*Provided material:*

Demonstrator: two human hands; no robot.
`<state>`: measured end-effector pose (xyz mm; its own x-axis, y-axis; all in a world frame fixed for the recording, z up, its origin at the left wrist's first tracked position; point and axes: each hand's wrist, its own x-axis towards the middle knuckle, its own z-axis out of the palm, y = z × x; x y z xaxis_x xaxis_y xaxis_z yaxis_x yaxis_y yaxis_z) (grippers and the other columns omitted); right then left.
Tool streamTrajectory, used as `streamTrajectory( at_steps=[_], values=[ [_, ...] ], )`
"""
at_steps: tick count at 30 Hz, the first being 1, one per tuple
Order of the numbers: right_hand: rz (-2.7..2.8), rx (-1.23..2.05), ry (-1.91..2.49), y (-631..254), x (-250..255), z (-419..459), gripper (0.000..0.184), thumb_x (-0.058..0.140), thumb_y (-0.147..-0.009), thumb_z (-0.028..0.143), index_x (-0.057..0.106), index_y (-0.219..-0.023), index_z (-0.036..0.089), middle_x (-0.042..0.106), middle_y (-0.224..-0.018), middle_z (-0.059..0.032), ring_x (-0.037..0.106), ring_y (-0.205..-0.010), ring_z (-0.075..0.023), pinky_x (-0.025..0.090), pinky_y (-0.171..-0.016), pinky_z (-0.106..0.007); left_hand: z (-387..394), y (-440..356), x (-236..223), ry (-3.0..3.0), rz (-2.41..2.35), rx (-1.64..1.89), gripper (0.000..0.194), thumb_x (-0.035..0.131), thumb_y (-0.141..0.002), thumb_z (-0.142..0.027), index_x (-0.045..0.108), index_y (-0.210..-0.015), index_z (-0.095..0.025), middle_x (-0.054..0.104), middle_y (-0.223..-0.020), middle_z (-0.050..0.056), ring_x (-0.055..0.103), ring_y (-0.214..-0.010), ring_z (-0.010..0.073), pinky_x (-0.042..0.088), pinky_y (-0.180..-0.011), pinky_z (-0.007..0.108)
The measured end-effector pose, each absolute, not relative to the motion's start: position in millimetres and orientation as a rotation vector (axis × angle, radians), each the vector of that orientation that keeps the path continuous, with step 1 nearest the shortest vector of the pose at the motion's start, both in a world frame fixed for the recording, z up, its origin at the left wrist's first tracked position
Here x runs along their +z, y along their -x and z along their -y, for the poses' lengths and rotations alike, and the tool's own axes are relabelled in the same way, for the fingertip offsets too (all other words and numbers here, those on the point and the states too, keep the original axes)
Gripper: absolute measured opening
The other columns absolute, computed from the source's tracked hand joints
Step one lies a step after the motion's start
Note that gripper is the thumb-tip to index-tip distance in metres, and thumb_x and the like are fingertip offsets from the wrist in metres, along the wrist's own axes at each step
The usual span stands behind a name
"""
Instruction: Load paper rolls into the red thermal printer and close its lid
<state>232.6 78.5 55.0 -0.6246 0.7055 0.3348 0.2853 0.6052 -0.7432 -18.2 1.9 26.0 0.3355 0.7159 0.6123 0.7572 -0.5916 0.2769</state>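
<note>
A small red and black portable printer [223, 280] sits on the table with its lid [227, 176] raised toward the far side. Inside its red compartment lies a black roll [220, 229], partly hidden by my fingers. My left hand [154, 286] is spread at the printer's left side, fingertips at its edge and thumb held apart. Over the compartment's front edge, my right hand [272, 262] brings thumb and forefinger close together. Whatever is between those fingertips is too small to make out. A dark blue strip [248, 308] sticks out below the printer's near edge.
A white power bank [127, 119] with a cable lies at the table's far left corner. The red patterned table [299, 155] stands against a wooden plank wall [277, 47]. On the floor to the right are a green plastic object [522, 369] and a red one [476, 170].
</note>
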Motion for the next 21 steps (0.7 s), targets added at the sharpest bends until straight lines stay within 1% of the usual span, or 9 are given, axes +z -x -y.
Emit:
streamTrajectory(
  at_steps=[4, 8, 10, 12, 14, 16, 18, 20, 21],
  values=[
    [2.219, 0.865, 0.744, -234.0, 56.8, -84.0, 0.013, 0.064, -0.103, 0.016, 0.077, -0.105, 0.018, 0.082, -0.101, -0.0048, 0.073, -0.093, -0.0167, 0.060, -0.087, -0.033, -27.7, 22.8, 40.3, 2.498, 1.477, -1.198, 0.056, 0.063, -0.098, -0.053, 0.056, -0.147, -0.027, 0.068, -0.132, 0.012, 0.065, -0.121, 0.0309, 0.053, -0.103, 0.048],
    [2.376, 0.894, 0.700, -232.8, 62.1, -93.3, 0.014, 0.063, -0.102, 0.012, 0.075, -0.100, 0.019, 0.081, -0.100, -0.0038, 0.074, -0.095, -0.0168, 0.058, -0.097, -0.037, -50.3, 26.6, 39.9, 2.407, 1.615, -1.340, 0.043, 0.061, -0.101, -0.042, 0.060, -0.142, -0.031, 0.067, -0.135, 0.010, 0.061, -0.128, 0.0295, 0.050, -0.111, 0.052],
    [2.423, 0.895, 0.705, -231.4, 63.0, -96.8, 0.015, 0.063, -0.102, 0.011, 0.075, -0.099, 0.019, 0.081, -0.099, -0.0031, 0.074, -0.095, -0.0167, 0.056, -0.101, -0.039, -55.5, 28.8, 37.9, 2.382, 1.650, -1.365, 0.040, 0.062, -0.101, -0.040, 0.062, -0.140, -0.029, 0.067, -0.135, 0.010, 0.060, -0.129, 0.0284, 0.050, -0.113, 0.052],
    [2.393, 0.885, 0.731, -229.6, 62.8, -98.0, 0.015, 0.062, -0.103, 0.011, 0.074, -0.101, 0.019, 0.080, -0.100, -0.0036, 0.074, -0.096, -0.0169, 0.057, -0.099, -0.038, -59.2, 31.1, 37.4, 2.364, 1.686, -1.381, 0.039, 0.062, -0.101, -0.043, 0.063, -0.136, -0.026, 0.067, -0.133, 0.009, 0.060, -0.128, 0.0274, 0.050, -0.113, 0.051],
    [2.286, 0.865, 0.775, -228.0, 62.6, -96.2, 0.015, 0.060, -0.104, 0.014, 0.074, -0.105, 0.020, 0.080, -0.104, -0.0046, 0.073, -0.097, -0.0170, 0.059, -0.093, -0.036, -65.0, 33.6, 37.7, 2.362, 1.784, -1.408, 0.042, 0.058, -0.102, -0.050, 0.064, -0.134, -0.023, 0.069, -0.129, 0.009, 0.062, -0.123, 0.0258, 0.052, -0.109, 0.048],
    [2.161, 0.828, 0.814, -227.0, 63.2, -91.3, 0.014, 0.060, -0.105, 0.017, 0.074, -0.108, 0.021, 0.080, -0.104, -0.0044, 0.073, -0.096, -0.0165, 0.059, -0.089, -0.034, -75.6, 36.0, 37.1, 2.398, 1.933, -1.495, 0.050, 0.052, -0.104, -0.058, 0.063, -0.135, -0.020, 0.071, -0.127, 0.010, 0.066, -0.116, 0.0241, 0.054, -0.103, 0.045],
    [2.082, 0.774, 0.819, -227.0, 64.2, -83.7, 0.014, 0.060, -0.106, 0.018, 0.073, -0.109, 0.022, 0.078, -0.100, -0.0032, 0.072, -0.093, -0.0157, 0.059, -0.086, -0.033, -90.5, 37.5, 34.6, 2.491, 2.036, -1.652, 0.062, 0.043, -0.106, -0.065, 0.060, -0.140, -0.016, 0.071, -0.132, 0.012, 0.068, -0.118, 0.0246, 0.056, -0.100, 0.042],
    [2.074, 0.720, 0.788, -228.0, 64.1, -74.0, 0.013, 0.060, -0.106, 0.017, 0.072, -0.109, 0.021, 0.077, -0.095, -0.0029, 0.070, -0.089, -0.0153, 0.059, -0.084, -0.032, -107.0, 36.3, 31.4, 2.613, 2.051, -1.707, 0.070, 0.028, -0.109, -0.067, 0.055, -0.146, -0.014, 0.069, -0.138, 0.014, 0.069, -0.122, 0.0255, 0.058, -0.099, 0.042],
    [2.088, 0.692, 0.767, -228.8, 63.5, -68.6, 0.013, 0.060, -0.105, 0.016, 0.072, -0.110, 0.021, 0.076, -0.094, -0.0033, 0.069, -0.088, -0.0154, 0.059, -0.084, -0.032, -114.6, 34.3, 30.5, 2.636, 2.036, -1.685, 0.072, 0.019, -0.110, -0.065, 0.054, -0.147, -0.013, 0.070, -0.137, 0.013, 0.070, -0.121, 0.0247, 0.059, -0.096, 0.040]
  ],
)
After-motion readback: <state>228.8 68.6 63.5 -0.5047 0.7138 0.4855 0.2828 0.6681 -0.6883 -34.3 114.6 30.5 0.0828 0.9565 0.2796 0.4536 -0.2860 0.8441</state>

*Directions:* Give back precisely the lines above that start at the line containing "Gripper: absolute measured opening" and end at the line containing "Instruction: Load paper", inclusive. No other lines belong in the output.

*Exercise answer:*
Gripper: absolute measured opening
The other columns absolute, computed from the source's tracked hand joints
Step one lies a step after the motion's start
Note that gripper is the thumb-tip to index-tip distance in metres, and thumb_x and the like are fingertip offsets from the wrist in metres, along the wrist's own axes at each step
The usual span stands behind a name
"""
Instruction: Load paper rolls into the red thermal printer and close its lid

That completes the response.